Vitamin D receptor activators (VDRAs) have long been the mainstay of treatment for secondary hyperparathyroidism in patients undergoing hemodialysis1. In addition to its primary role in mineral and skeletal homeostasis, basic studies have shown a variety of pleiotropic effects of vitamin D, including cardiovascular (CV) protection2, anti-inflammatory effects3, immunomodulation4, and antitumor immunity5. Through these actions, VDRAs may improve the prognosis of hemodialysis patients, who have the substantial risk of CV events, infection, and malignancy6, independently of secondary hyperparathyroidism. Indeed, a cohort study of Italian patients undergoing hemodialysis found a significant association between VDRA use and better survival even among those with low intact parathyroid hormone (PTH) levels (≤ 150 pg/mL)7.

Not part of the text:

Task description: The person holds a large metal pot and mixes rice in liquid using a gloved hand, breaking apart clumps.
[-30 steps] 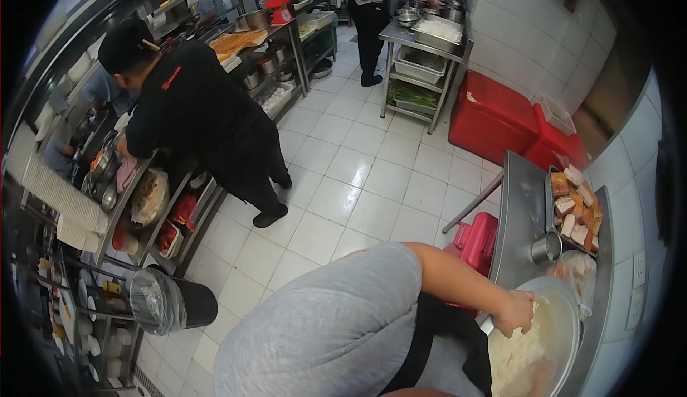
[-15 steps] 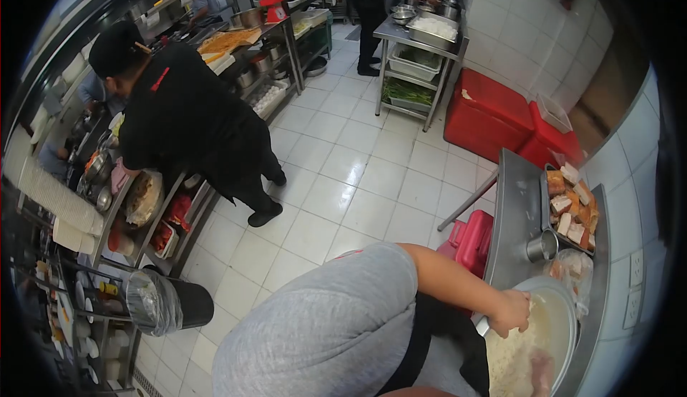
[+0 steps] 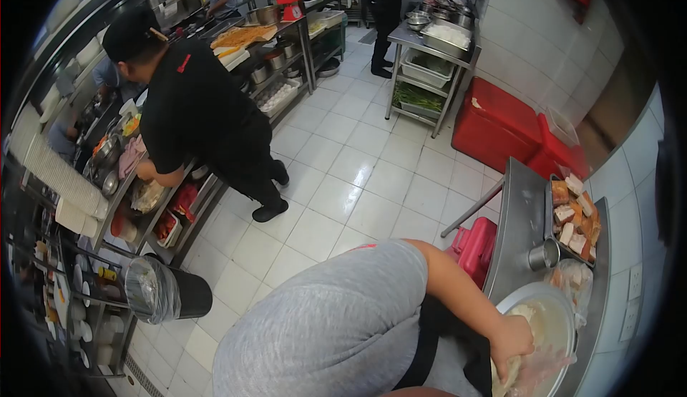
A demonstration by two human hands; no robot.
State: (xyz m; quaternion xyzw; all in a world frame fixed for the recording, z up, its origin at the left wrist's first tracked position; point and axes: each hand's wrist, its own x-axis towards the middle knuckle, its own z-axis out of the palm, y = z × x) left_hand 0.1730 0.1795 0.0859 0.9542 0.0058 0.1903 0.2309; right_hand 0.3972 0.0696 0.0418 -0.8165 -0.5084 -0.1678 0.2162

The Japan Dialysis Active Vitamin D (J-DAVID) trial was the first randomized controlled trial (RCT) to examine the efficacy of oral alfacalcidol for CV events and mortality among hemodialysis patients without overt hyperparathyroidism (intact PTH ≤ 180 pg/mL)8. Unexpectedly, the hazard ratio for the primary outcome, fatal and non-fatal CV events, was numerically higher in the alfacalcidol group than in the control group, although the difference was not significant (hazard ratio 1.25; 95% confidence interval, 0.94‒1.67; P = 0.13). This finding raised a concern that VDRAs might exert a detrimental CV effect through accelerating vascular calcification by enhancing the intestinal absorption of calcium and phosphate, especially among those with low bone turnover that impairs mineral buffering capacity9,10,11. In other words, the balance between the benefits and harms of VDRAs might depend on the status of bone turnover. Notably, PTH is a much poorer marker for low bone turnover than other markers, particularly alkaline phosphatase (ALP)12. Thus, patients in the J-DAVID could be heterogeneous in terms of bone turnover. In this post-hoc analysis of the J-DAVID, we explored how ALP modulates the effect of alfacalcidol on CV outcomes.

Methods

Ethical considerations

The J-DAVID trial was conducted in accordance with the principles of the Declaration of Helsinki. The protocol of the J-DAVID was approved by the ethics committee at the Osaka City University Graduate School of Medicine in Japan (approval numbers 1227, 1297, 1385, and 1525) and by the relevant ethics committees or institutional review boards at the study sites. All participants gave written informed consent before the study enrollment. The protocol of this post-hoc analysis was approved by the Osaka City University Graduate School of Medicine (approval number 4420).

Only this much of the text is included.